* **TO DO**: Below are the entries; state how many of their lines contain the string "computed", and nothing more.

Source data
____

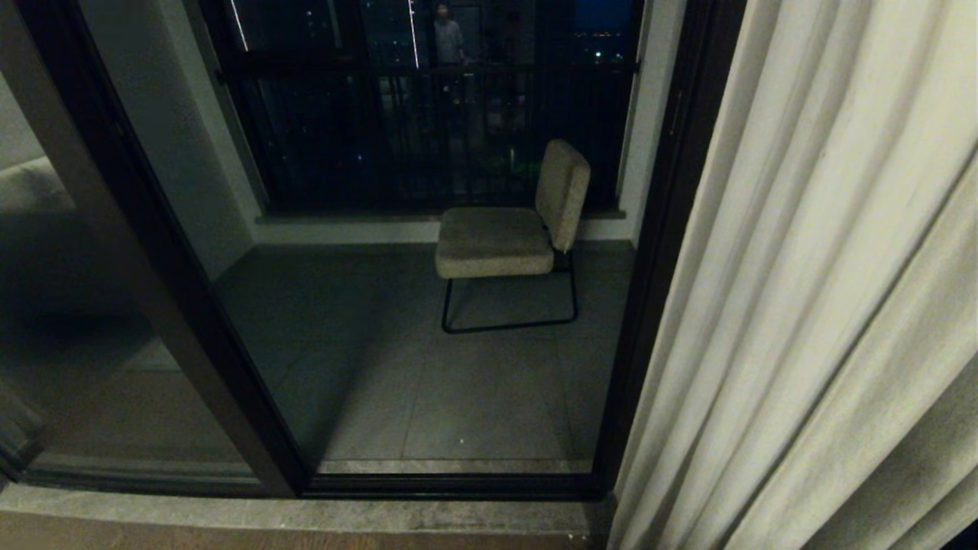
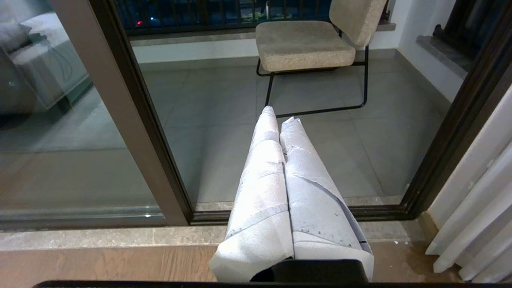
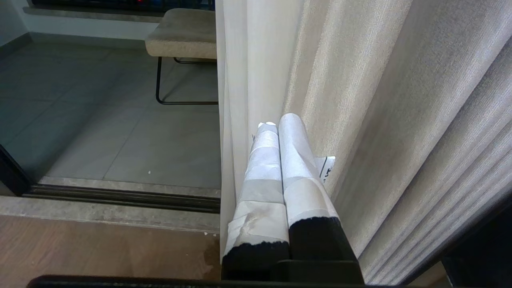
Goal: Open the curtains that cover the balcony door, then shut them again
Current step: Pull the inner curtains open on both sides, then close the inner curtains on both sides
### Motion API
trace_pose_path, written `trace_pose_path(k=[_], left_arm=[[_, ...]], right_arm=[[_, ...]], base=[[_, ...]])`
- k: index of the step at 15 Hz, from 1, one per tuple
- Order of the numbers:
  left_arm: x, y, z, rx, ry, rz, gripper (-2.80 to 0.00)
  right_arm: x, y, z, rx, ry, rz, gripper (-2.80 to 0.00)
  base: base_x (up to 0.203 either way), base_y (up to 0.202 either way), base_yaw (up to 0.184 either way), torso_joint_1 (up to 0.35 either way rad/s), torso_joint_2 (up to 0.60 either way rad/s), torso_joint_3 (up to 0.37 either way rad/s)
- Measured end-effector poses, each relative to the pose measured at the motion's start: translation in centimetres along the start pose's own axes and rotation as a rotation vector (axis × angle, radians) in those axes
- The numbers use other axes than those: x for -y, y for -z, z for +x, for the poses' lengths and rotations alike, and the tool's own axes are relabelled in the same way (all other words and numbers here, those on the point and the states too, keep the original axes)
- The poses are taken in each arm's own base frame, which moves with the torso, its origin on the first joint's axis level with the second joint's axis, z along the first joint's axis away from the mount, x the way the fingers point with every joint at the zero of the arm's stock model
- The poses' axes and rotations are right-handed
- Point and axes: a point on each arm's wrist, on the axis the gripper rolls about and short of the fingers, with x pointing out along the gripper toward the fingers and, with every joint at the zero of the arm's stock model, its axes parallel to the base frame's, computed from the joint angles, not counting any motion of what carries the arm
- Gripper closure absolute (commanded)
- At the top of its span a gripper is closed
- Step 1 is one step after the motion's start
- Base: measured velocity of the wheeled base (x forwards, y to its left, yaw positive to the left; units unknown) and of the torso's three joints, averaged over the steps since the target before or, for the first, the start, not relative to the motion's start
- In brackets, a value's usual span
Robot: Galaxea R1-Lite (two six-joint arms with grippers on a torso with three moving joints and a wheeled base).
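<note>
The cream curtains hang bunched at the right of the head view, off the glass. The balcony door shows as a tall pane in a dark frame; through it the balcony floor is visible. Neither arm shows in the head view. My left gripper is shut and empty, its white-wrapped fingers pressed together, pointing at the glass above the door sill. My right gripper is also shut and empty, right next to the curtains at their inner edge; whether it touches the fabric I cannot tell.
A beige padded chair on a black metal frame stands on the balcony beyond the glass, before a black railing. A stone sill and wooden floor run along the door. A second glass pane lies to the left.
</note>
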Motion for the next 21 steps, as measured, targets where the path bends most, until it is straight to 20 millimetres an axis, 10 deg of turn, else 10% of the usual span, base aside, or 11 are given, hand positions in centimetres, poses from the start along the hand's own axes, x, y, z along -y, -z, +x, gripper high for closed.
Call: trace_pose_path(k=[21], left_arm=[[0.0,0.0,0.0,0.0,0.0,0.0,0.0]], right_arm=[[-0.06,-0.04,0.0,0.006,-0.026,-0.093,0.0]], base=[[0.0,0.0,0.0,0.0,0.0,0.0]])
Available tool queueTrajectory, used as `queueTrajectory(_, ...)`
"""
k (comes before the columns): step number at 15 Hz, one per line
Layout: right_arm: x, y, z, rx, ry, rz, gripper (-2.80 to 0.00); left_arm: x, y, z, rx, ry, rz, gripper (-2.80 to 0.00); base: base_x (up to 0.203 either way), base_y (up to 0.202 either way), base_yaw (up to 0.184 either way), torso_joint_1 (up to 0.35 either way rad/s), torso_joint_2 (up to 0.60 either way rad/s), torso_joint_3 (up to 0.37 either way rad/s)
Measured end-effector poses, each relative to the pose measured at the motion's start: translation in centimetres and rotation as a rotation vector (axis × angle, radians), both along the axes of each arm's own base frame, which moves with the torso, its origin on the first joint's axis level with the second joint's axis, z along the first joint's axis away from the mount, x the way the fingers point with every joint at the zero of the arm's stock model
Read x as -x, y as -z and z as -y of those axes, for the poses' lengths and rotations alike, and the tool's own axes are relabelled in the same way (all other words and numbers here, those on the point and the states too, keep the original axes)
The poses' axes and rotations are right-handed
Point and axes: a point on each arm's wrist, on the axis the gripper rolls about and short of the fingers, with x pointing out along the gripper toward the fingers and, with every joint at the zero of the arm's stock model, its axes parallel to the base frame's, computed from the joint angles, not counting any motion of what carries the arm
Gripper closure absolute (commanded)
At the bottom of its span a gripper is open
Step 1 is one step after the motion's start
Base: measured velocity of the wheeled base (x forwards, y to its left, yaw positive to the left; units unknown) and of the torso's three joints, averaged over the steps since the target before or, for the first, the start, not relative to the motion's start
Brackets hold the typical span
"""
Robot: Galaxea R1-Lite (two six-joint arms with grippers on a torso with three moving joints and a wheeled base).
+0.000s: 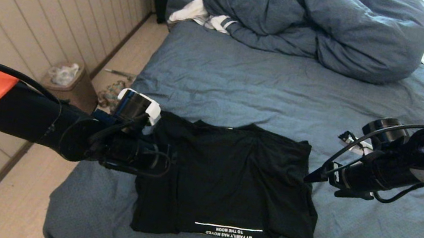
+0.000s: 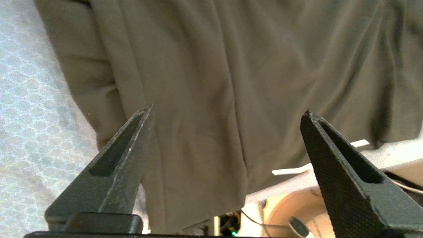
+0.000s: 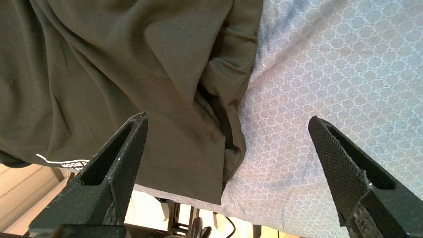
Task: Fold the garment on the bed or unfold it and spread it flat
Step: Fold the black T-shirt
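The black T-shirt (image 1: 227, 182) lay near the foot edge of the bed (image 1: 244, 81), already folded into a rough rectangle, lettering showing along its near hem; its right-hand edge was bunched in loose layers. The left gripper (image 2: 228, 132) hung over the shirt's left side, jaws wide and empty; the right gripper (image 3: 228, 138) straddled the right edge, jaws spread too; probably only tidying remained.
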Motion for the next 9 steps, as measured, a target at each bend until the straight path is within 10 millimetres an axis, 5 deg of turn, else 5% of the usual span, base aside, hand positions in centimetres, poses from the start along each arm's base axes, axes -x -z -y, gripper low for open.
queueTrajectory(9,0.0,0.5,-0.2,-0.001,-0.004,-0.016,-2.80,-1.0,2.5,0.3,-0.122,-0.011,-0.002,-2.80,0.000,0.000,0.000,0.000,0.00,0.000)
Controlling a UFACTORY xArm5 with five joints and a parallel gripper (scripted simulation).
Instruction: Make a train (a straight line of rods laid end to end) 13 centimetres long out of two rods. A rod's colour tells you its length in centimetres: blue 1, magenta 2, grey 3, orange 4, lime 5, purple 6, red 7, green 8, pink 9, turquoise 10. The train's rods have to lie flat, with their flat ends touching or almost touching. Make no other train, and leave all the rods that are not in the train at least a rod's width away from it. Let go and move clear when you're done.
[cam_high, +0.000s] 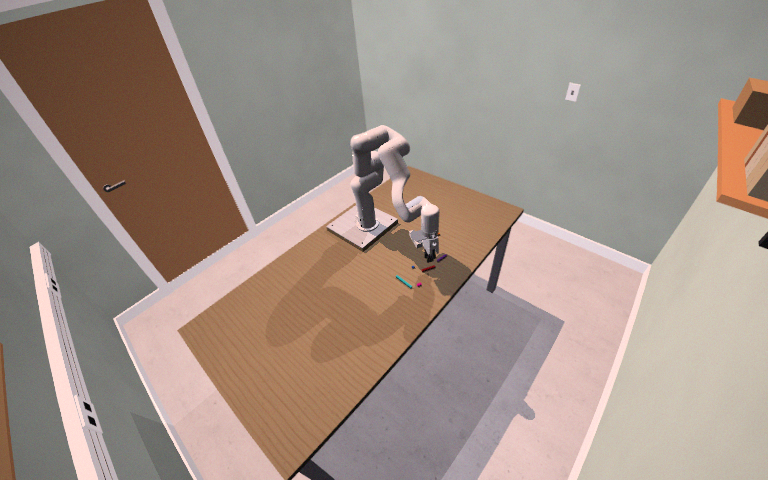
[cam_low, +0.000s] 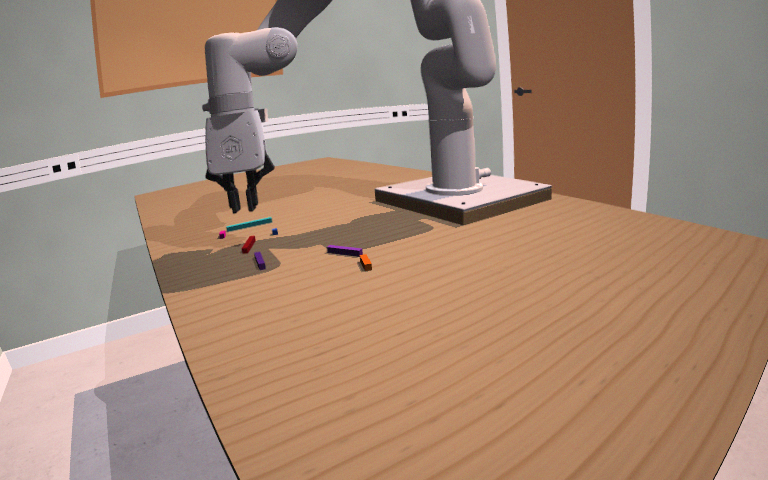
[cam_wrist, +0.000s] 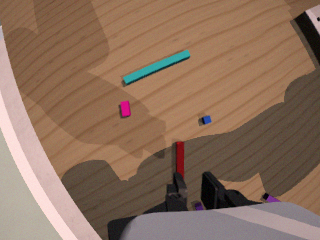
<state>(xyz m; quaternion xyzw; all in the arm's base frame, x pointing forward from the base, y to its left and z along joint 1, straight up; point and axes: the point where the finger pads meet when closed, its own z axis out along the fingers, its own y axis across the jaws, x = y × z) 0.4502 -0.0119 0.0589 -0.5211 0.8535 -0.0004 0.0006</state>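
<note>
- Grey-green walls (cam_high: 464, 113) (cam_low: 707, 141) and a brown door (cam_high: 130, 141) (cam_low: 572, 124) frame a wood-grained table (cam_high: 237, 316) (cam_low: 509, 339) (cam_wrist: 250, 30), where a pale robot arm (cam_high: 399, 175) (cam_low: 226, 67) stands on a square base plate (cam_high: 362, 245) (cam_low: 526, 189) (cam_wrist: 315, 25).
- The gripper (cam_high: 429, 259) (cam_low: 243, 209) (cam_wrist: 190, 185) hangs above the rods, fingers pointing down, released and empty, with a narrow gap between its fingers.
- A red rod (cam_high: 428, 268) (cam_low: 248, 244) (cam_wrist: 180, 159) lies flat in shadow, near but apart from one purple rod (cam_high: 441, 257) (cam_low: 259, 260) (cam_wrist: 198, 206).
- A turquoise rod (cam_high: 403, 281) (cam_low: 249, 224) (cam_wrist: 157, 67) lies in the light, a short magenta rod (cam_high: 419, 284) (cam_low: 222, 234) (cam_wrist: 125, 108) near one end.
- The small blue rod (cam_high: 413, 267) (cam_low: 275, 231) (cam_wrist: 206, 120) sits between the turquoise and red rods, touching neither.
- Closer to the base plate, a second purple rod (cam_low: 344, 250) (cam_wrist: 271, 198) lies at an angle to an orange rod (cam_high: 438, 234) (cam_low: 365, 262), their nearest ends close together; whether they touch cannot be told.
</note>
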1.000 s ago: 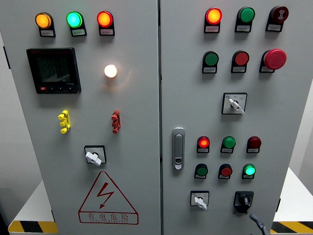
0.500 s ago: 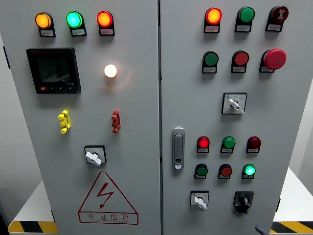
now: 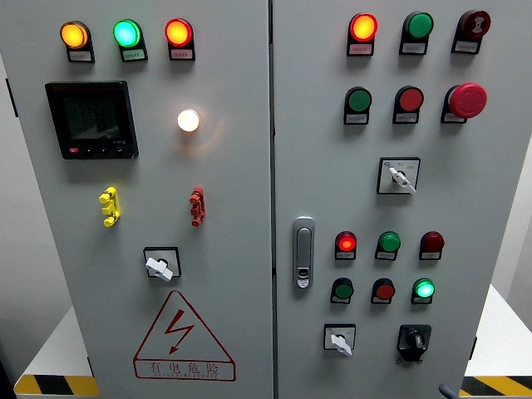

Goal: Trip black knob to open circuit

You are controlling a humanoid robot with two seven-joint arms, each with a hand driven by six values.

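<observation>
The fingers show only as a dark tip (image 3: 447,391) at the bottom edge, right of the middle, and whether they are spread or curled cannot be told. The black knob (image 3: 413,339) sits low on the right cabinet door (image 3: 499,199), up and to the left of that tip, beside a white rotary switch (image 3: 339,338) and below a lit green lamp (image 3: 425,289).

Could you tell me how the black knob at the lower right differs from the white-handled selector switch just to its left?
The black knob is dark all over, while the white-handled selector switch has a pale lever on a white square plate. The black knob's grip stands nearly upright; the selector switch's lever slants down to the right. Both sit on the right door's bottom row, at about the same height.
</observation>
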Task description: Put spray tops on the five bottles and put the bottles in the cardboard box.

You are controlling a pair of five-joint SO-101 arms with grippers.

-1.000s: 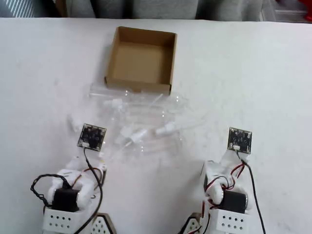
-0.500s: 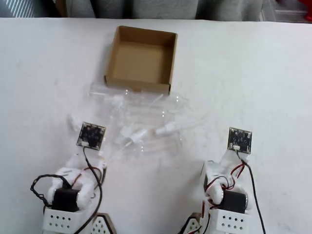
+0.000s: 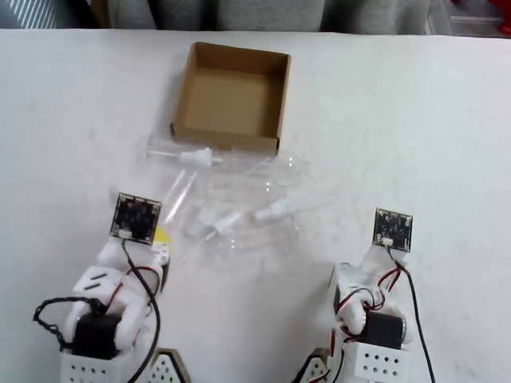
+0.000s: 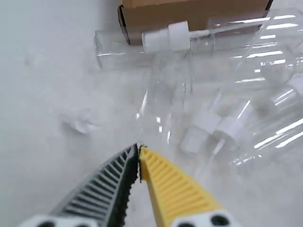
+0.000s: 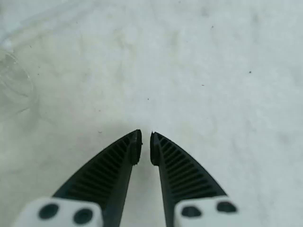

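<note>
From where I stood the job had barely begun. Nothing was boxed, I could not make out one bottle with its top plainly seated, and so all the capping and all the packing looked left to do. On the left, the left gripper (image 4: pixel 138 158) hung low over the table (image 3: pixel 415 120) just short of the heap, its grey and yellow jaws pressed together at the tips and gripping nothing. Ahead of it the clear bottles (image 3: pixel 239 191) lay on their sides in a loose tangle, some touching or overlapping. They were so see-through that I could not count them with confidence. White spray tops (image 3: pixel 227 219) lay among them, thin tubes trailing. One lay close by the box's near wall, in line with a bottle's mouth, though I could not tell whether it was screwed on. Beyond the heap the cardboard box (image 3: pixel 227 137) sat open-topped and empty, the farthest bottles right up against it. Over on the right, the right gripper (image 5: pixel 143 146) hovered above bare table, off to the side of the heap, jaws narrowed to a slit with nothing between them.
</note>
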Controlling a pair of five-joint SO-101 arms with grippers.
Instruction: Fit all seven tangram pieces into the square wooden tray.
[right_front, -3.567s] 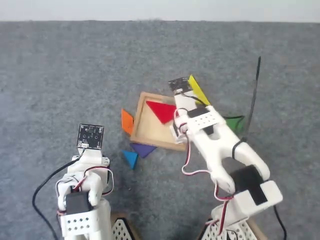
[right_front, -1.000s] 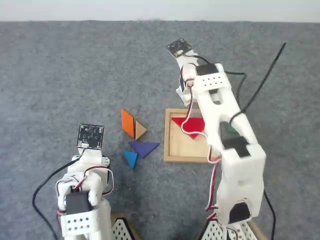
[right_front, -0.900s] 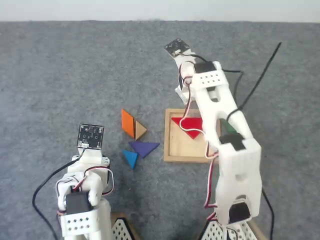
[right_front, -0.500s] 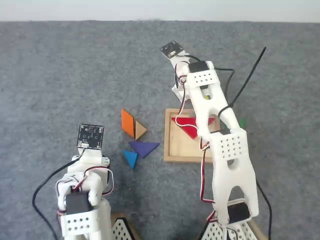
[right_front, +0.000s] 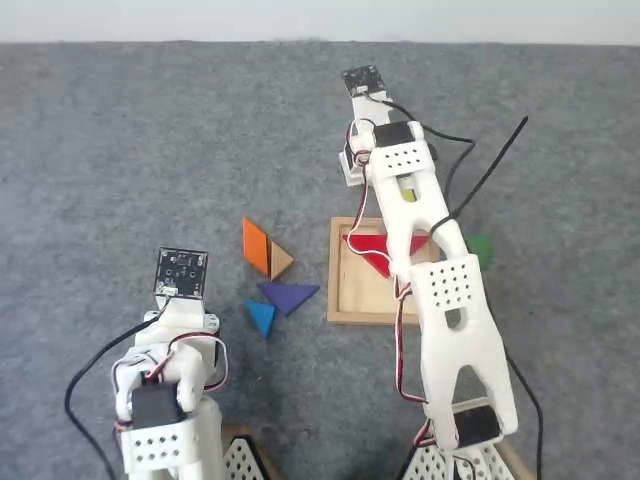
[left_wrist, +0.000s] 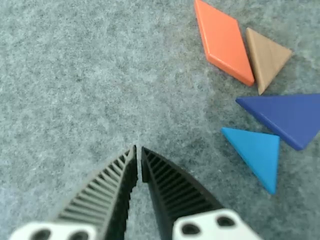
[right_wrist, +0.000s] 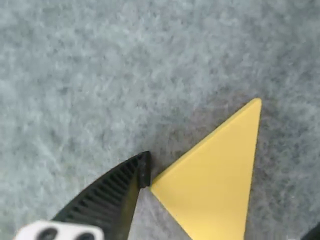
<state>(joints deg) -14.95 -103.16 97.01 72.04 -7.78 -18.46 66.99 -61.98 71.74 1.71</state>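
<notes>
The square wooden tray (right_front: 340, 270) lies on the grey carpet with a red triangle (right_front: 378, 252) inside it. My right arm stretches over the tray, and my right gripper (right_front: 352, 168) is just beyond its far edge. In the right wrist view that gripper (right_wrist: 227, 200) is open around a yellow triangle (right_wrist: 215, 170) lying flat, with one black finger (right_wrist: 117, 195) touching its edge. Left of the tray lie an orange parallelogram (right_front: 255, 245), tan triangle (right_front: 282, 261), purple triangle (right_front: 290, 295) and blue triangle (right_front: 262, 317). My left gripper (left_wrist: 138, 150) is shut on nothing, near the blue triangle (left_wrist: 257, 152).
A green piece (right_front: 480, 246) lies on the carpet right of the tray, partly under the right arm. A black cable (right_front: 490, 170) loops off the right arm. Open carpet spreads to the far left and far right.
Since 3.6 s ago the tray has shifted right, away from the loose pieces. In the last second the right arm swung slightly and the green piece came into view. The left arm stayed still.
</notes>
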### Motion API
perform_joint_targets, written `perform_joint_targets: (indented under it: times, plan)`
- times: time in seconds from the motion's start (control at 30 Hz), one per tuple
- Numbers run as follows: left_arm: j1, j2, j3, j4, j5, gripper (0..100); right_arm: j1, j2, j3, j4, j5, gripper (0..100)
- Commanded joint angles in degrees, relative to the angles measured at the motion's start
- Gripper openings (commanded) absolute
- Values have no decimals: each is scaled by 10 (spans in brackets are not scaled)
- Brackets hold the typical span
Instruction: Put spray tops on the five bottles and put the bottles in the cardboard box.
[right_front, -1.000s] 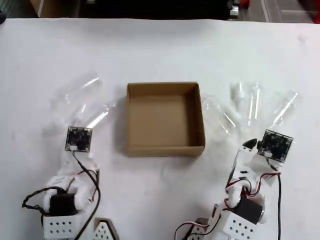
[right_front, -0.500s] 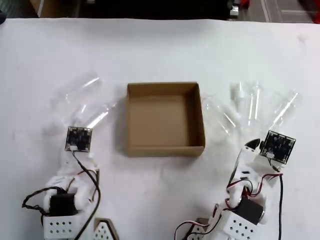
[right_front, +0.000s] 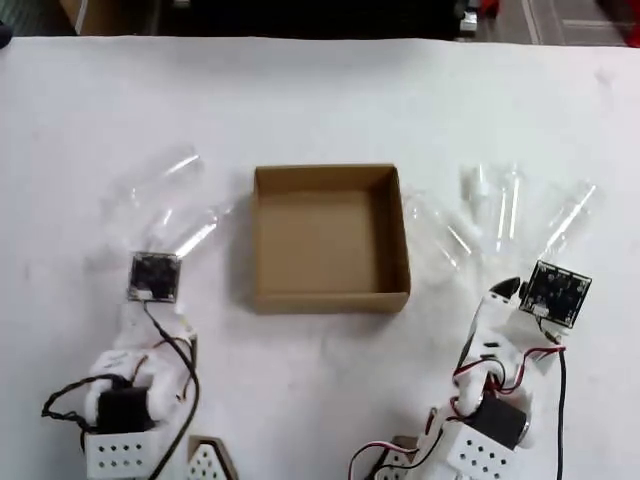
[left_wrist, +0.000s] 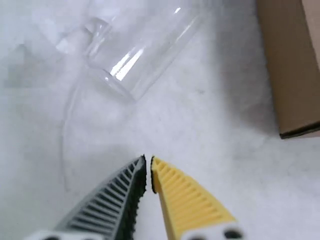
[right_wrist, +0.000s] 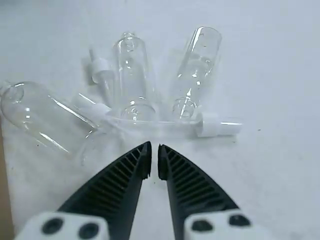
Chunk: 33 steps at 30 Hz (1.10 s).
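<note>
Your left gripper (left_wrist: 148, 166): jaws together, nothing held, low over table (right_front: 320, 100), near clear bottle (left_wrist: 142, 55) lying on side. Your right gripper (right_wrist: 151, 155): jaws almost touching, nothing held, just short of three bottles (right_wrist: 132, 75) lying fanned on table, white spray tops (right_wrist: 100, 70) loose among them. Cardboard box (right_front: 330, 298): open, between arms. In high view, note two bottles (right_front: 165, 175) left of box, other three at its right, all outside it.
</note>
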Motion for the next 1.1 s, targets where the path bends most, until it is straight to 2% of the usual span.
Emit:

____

* **TASK RESULT**: 2